月別アーカイブ: 2004年2月

『裁かれる大学』

五十嵐良雄『裁かれる大学』(現代書館 1980)を読む。
全共闘思想を継承しつつ、教育における反権力をもって、常に理性に先立つ人間の魂の本源を発想の基礎とし、既成の教育秩序や既成の教育関係を解体しようと『反教育シリーズ』を主宰していた作者である。
立場的には『脱学校の社会』を著わしたイリッチや『学校は死んだー教育におけるオルタナティブ』を著わしたライマーに依拠しながら、大学解体論、脱学校社会のありようを問う。そしてイリッチの述べる学校思想について作者は次のように述べる。

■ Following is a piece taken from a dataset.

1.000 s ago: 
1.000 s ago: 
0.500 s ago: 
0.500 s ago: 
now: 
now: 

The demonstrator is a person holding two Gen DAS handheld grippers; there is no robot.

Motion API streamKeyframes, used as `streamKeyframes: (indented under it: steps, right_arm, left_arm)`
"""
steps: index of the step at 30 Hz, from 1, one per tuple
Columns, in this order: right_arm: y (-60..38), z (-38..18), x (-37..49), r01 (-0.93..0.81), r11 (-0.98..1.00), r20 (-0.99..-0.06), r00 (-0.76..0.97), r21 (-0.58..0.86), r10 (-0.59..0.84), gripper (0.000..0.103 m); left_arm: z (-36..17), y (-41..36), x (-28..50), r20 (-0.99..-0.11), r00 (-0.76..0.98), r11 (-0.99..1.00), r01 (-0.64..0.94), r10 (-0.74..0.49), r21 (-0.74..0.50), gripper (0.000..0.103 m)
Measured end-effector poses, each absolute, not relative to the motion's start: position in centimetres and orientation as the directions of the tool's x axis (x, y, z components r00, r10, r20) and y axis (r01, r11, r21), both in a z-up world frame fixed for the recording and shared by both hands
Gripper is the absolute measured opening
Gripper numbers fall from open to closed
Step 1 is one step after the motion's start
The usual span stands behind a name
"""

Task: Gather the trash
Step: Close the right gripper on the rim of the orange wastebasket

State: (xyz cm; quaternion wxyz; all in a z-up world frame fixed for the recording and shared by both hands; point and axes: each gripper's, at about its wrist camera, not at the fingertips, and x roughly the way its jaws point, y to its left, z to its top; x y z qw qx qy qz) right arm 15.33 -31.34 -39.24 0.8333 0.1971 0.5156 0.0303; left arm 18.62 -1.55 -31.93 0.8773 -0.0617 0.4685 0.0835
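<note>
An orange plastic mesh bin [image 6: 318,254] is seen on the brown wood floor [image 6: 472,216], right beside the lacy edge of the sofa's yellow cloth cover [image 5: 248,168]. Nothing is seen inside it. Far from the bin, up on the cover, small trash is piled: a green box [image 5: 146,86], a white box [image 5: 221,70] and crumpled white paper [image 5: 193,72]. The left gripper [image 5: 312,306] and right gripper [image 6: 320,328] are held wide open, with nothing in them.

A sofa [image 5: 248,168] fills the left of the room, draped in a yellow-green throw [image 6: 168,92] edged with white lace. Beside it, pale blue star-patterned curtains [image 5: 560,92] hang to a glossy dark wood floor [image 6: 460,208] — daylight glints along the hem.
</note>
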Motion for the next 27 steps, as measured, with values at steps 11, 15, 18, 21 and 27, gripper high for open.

彼のいう学校とは、人間が人間自身の進歩と発展と解放のためにこれまでの人間史のなかでつくり出してきた秩序や制度や仕組み機構や慣習といったものを人間を拘束し、自縛するものとして、根源的に捉え、「見えないカリキュラム」と呼ぶ彼の言葉に象徴されている。たとえば、学校で教えられることだけが価値あるといった知の在り方=「制度化された価値」といったような、それらを彼は、イスタブリッシュメントやインスティチューションであると呼んでいるが、インスティチューションの革命あるいはカルチュラルの革命と主張する彼の考え方は“脱”という言葉に込められる。すでに出来上がってしまって、すっかり固まってしまっているように見える制度や体制を揺るがし解体するというところに、その革命の目標があるようだ。

『小が大を呑む:埼玉独立論』

前埼玉県知事土屋義彦『小が大を呑む:埼玉独立論』(講談社 1997)を読む。
購入した途端、土屋氏本人が県知事を辞任してしまったので、そのまま本棚で埃をかぶっていたものだ。政治家が自身の政策を喧伝する以上のものではない。
東京都民の出した廃棄物の処理問題を巡って、尊敬する人物として吉田松陰を挙げている。「士の行は質実欺かざるを以て要と為し、巧詐過ちを文るを以て恥と為す。公明正大、皆是より出づ。」という言葉を紹介しているが、その尊敬する松蔭の言葉をまず自身が忠実に実践するべきであったろう。

『「勝ち組」大学ランキング:どうなる東大一人勝ち』

中井浩一『「勝ち組」大学ランキング:どうなる東大一人勝ち』(中公新書 2002)を読む。
91年の大学審議会答申による大学設置基準の大綱化以降の教養学部再編を、東大駒場の教授職員に焦点をあててつぶさに改革の過程を追ったものだ。とかく理念が先行しがちな大学改革であるが、公務員である大学教員の人事改革が一番難しく、結局は相互の教員の専門分野の妥協にしかならない実態を浮き彫りにしている。

『漢字のはなし』

阿辻哲次『漢字のはなし』(岩波ジュニア新書 2003)を読む。
甲骨文字から漢字の成り立ちまで分かりやすく説明している。しかし現代の漢字事情などは紙幅の関係か尻すぼみに終わってしまっている。その中で「卍」の字についての解説が興味深かった。

卍はインドで作られた、仏教に関することを表す記号です。もともとインドの原始宗教では太陽神ヴィシヌ神の胸にあった胸毛の形をかたどったもので、瑞兆の相とされました。これはやがて仏教に入り、菩薩の胸や手足に現れた慈悲深い心を表す吉祥と考えられました。卍をサンスクリット語ではスヴァスティカといい、中国語ではそれを「吉祥万徳」と訳しています。遼の『龍龕手鏡』に、「卍は音万、是れ如来の身に文有るなり」とあります。卍の音が「万」とされているのは、もともと表していた「吉祥万徳」の「万」に由来するもので、これが、日本でこの字を「まんじ」と読む理由です。

『ゼロからスタート! 経済学超入門』

経済セミナー編集部『ゼロからスタート! 経済学超入門』(日本評論社 2000)を読む。
大学1年生もしくは2年生を対象にし、ミクロ経済、マクロ経済、需給曲線等、マンガを用いながら楽しく紹介しようというものだ。
しかし新古典派経済学とケインズの比較を日本昔話調にアレンジしたり、計量経済学をゼミのコンパの計画になぞらえたりと変に大学生におもねようとするあまり、かえって分かりにくい説明になってしまっているのが残念だ。